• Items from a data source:
○ ○ ○ ○ ○
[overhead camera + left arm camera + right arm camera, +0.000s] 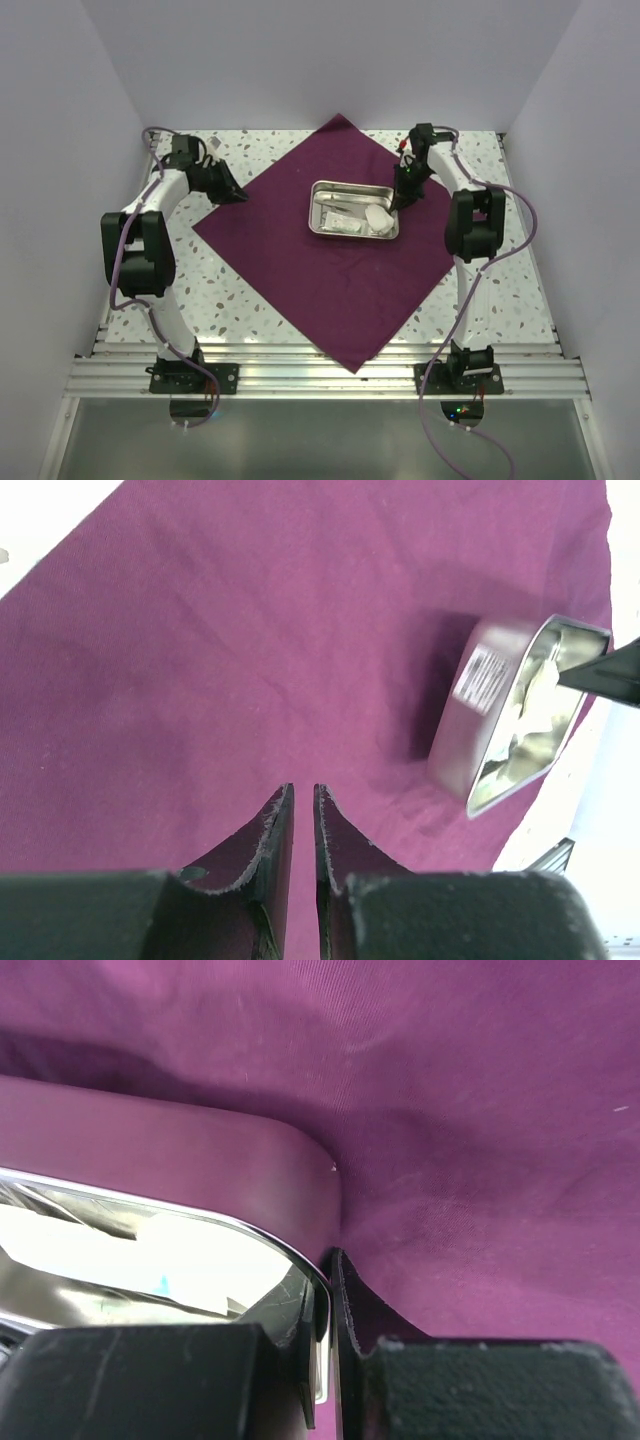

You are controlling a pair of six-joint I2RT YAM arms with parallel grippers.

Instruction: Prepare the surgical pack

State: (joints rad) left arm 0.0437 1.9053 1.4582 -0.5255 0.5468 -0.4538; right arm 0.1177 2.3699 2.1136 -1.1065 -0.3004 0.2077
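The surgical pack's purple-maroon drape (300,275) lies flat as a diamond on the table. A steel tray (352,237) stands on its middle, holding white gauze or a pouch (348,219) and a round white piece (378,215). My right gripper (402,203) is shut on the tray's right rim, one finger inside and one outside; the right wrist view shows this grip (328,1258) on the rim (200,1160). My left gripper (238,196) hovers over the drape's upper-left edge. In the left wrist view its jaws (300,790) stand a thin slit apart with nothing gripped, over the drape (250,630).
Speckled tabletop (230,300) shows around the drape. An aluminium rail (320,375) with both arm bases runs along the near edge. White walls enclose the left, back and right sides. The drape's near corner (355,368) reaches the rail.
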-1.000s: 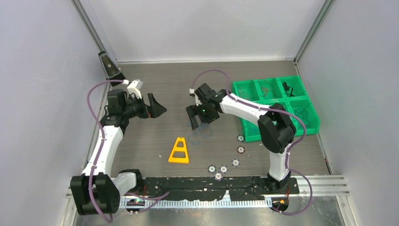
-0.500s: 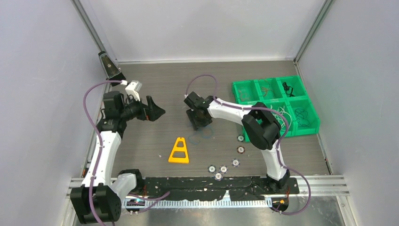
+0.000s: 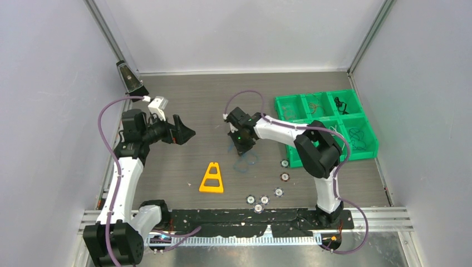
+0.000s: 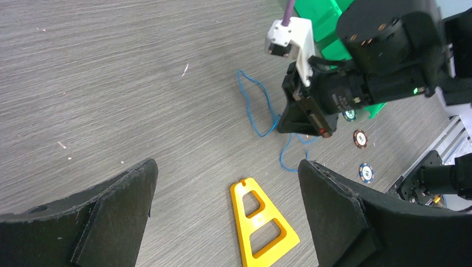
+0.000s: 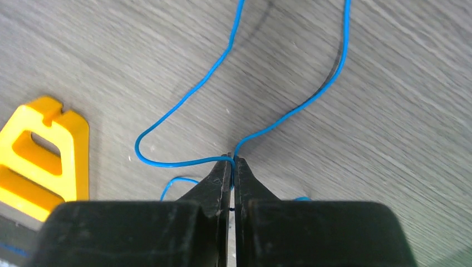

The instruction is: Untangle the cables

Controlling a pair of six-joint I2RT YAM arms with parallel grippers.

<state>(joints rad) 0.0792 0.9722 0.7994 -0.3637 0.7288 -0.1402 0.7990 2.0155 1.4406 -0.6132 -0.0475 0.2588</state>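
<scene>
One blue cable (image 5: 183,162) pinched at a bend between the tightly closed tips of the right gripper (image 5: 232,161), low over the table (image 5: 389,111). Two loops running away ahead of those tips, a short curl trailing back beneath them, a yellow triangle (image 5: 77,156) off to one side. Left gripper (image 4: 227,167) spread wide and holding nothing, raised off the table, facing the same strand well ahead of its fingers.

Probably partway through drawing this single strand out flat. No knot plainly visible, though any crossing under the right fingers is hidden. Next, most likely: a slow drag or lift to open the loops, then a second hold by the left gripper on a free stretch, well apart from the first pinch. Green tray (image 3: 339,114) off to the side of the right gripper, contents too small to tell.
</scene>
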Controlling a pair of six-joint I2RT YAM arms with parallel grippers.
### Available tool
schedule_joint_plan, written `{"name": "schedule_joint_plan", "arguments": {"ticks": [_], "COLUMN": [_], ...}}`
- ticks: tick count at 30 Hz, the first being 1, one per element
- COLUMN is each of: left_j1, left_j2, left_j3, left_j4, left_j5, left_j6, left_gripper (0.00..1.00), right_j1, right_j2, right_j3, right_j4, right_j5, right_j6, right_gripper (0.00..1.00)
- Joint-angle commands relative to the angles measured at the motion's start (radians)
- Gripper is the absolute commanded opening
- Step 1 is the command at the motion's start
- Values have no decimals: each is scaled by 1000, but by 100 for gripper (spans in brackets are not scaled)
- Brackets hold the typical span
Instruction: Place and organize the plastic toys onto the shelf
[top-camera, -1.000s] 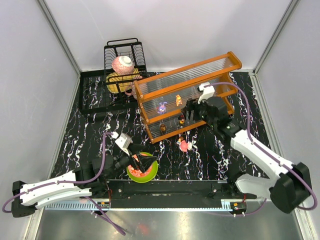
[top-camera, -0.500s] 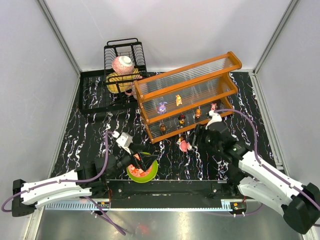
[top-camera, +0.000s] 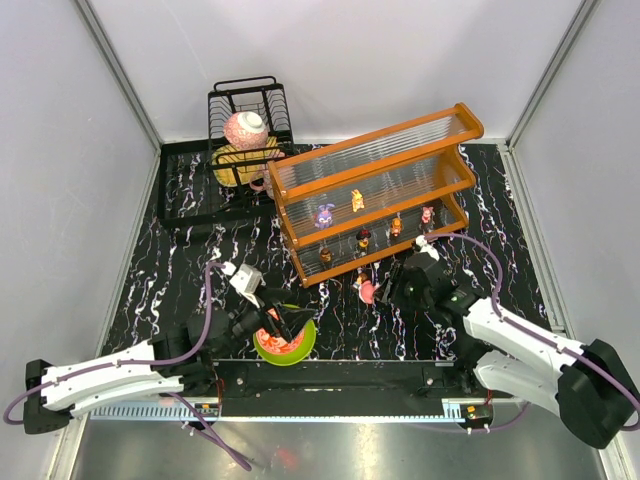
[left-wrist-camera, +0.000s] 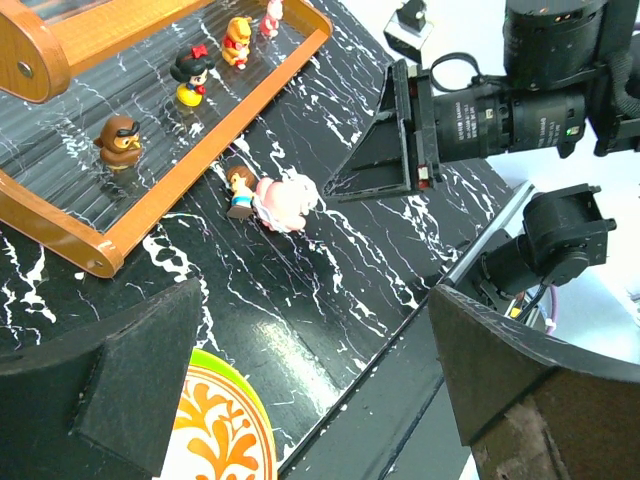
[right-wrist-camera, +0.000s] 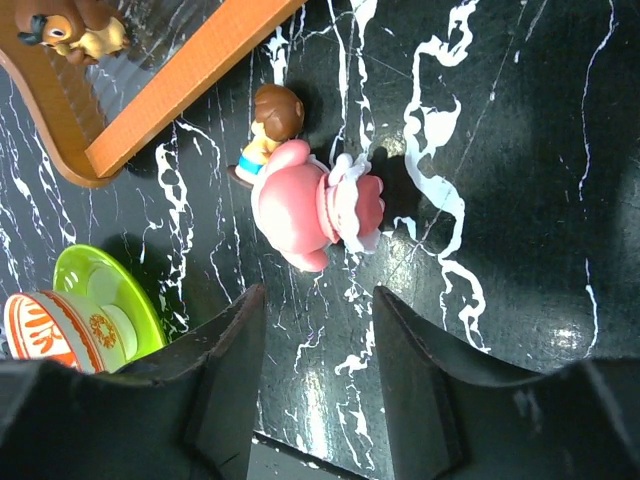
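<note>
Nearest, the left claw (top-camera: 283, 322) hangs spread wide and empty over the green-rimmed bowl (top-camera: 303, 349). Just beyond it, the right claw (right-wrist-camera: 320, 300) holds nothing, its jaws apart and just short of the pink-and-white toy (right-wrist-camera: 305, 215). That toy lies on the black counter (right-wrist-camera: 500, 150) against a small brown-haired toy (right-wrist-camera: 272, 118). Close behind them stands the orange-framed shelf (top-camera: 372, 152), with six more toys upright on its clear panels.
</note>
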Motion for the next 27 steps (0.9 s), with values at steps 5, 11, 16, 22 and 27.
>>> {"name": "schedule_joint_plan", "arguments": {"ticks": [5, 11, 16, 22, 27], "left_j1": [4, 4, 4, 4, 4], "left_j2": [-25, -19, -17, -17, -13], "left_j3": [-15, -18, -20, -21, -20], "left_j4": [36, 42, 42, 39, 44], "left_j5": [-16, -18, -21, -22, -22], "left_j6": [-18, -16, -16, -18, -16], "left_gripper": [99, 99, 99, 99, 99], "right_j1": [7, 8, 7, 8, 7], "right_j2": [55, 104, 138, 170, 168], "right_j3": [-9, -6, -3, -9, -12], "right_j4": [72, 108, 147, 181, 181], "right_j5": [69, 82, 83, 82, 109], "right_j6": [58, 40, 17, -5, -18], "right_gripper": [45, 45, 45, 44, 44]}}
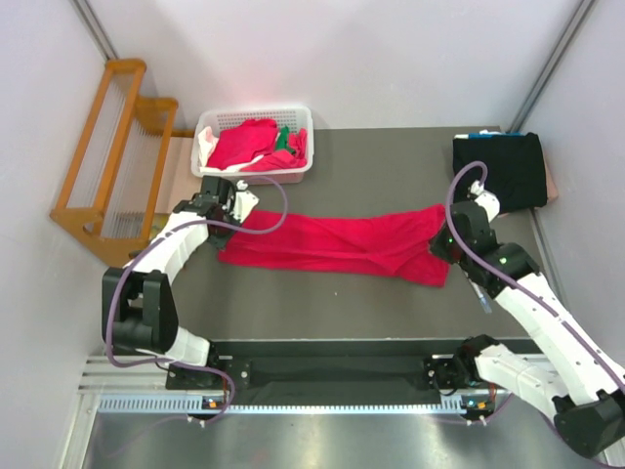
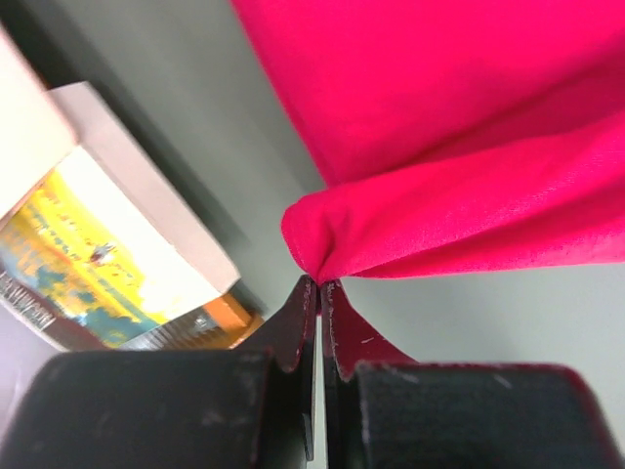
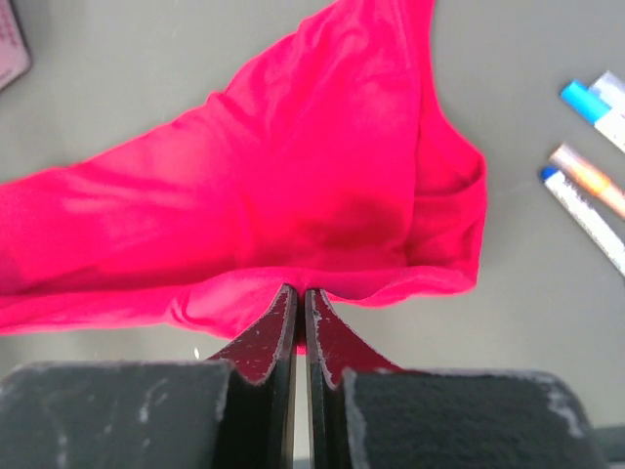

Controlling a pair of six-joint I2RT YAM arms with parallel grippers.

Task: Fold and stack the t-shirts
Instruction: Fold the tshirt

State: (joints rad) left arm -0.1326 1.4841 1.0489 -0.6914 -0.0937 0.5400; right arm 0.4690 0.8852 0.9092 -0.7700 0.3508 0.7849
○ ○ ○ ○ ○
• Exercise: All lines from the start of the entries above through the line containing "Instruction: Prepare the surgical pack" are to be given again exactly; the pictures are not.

• Completed task:
[overhead camera + left arm camera + right arm camera, +0.000s] 

You are controlling a pair of six-joint I2RT YAM arms with parallel grippers.

Instruction: Prepare the surgical pack

Nothing further remains in the output.